Alternative Sacraments

The story I see in the Eucharist is one of God's love for humanity and creation. It is a declaration of the material world and human relationships as being full of worth and value. Ordinary bread and wine become extraordinary when they are used to tell God's story. An ordinary child is named as an extraordinary and unique creation of God and becomes initiated into Christian community. In marriage, ordinary human people have their union blessed, two ordinary people becoming something new and extraordinary.

In the story of God, the ordinary is made extraordinary and the material world is named as a site of God's revelation, self-giving, and grace. Instead of a fallen, broken world, what is revealed is that the ordinary things we surround ourselves with, and the ordinary lives we live, are infused with the presence of God. Sin is when we become convinced of our brokenness, or separation from God, and believe that the ordinary is mundane. The world is bread and wine.

Sacrament of Agape

The Christian Eucharist as we have it today -- sometimes called The Lord's Supper or Communion -- has a variety of ancient roots. In part, it is inspired by the Shabbat meal of Judaism, and in part it is inspired by the meals of Jesus, including the Last Supper, shared with his disciples. Early Christian communities would gather to share a meal as community. In the face of Roman occupation and the displacement of human bodies and lives, the Christian communities would form families that would break bread together that crossed gender, racial, ethnic, and prosperity lines. It is for this reason that Paul throws something of a fit when he hears of communities where the rich gather early so they do not have to feast with their poorer members.

The early Christian communities were a radical departure from the hierarchal structure of life in the Roman Empire. In the Christian communities, your slave could be your priest and your mother could be your bishop. Everywhere in the empire, bodies were being displaced by war and politics but the Christian church with its view of one, universal, and welcoming God knit them altogether into a community that was in its simplicity and blandness a radical statement about the world and God's love for it.

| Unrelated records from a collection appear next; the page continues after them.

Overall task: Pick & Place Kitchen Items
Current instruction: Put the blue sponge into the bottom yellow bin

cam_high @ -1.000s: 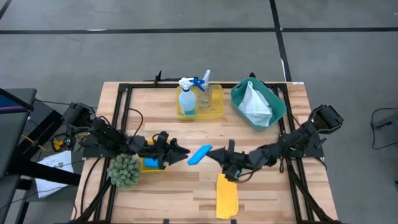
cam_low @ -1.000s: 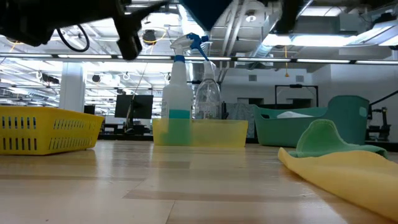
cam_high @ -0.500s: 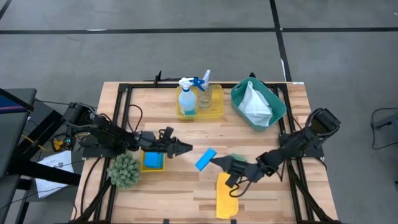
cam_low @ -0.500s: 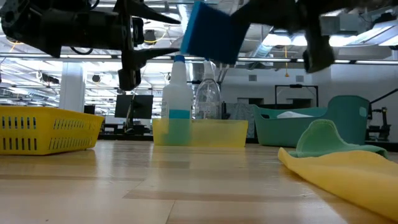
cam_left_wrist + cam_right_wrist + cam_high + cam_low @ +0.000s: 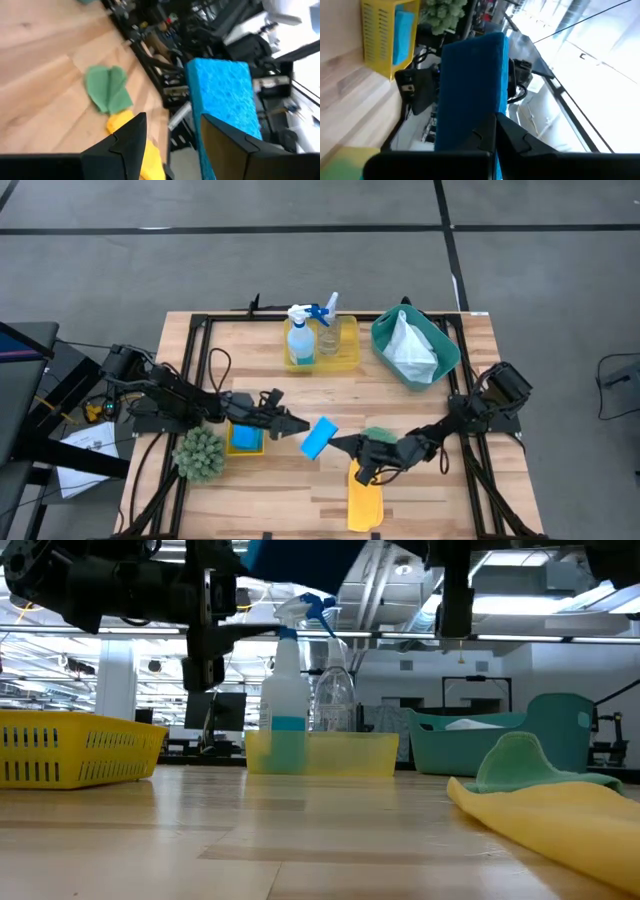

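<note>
Wooden desk under a wide grey floor, and the action sits over its middle: the right gripper pinches a blue sponge by one edge, fingers clamped tight on it, holding it up in the air. Facing it from the left side, the left gripper hangs with its fingers parted, tips just beside the sponge's other side and not gripping anything. This looks like a hand-over step, sponge passing from right arm to left. Behind the left gripper a yellow tray near the left edge already holds another blue sponge, so that is my guess for the drop spot. Next move calls for the left fingers to straddle the free edge and close before the right lets go. Yellow cloth and green cloth wait at the front edge.
</note>
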Robot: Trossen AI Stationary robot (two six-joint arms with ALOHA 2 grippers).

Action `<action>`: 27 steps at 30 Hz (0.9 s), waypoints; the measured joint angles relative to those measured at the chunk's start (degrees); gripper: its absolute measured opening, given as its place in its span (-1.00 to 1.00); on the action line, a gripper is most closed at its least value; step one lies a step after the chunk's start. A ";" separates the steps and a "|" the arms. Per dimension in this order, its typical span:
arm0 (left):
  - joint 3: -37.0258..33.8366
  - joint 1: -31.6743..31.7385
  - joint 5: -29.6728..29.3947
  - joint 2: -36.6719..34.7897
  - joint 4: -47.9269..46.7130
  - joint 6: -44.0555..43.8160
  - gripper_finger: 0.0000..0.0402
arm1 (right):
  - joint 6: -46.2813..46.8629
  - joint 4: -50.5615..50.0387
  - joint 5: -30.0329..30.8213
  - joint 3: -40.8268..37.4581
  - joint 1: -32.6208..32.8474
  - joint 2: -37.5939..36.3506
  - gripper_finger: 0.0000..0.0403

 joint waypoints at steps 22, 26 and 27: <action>-0.02 0.00 6.53 0.00 9.42 0.59 -0.10 | -4.28 8.50 -2.72 -0.01 -0.89 0.01 -1.00; -0.04 0.00 6.53 -0.01 10.06 0.66 -0.10 | -3.77 8.47 -2.80 -0.01 -1.59 0.01 -1.00; -0.04 0.00 6.53 -0.01 10.12 0.66 -0.10 | -3.37 8.45 -2.81 -0.01 -1.65 0.01 -1.00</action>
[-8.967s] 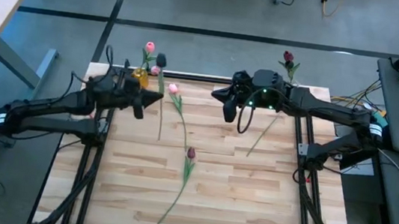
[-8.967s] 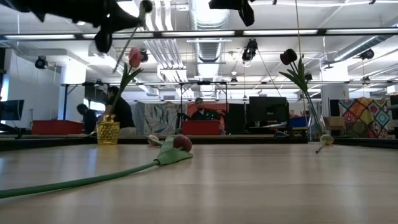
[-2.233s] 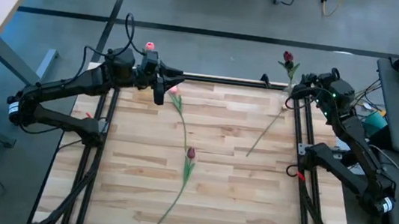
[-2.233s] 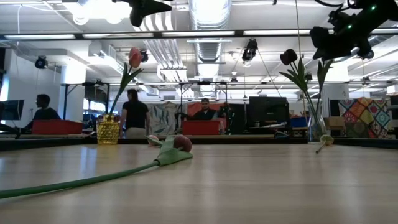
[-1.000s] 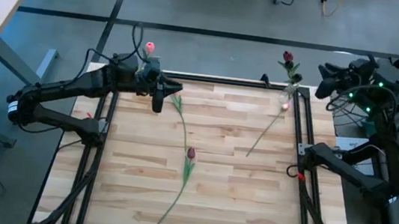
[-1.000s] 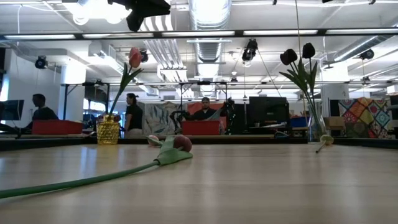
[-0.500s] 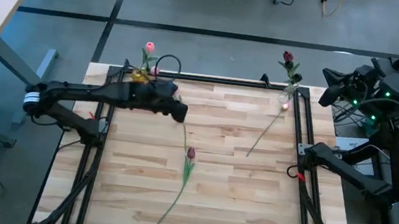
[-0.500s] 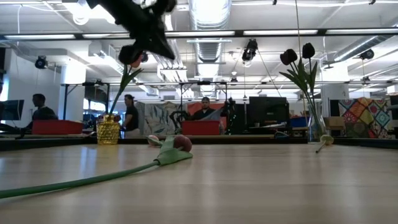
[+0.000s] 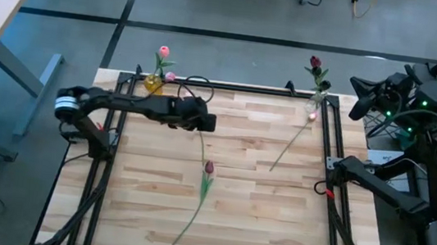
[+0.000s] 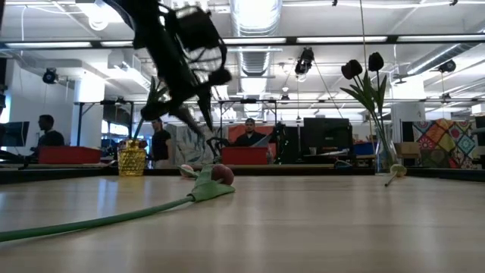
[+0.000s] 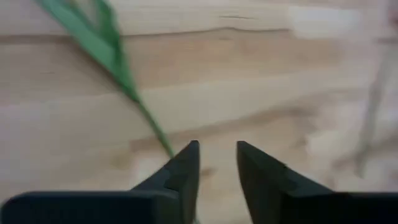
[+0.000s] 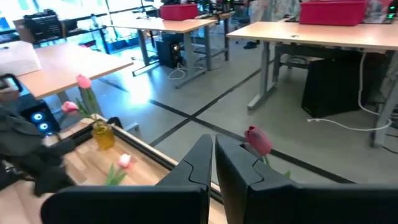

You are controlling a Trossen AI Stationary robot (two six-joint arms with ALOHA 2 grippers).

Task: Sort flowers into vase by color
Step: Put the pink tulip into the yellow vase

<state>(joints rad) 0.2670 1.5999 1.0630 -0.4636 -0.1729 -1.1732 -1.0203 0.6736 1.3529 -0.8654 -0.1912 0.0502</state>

As Christian tradition developed, the meal portion of worship became a much simpler event of bread and wine and was transformed into a ritual. Oftentimes in churches today -- in the more liturgical traditions in particular -- lay people are told they can hold an Agape meal in a private worship or retreat. In other cases a church will hold a potluck or meal after worship and call it an Agape meal. In one form or another, the powerful meal that the early Christian communities held in order to tells God's story has almost lost its power. Even uber-conservative communities will only have communion four times a year, at the clergy's discretion. They may have a theology that says any member may perform the communion, but power is still maintained by the clergy.

In a Sacrament of the Agape we begin to recognize that the Agape is what happens when we form community in the face of oppression -- like members of the LGBT community gathering to celebrate each other, to march in a pride parade, or declare their presence in our churches. It is what happens when we make a table that welcomes all to it. It is what happens when we feast in front of the powers that wish to control the nature of God's grace. Agape happens when we share meals with those who are sick, dying, broken, and hurting. Agape happens when we share meals to celebrate our love, passion, and friendship.

What a priest or clergy does on Sunday is a show; it is a reminder and empowerment of the Sacrament we all perform or are called to perform during the week. The priesthood of the believer is called to perform sacraments in the world, and the priest is a person set aside to remind us through ritual of what our calling is. The sacrament of the agape meal is the radical notion that we can make a table in front our enemies and ask them to join us.

Sacrament of the Other

Growing up in the American South, I often encountered racism and prejudice. Sometimes overtly and occasionally in my own words and actions as a young person, I absorbed the latent prejudices from my surrounding culture. At its heart, prejudice and racism stem from a fear of the Other and otherness. Otherness is the danger we perceive in cultures and people who fall outside of our cultural normative assumptions. The Other is the one who carries our own fears back to us and confronts us with the limits of our own human capacity. The Other is the one who is dangerous for our assumptions and makes livable realities of all we had deemed off-limits, be they sexual and relational realities or cultural and ethnic realities.

Fear of the Other can sometimes be a fear of our own otherness. Often when we project our own fears or secret transgressions on to the Other -- other races, genders, sexual orientations, politics, and philosophies -- we are often projecting what we most fear about ourselves. In America today, the fear of Otherness is running rampant in the form of the Tea Party movement and its fear of ‘un-American liberals' and the various homophobias that wish to present LGBT people from achieving equal rights.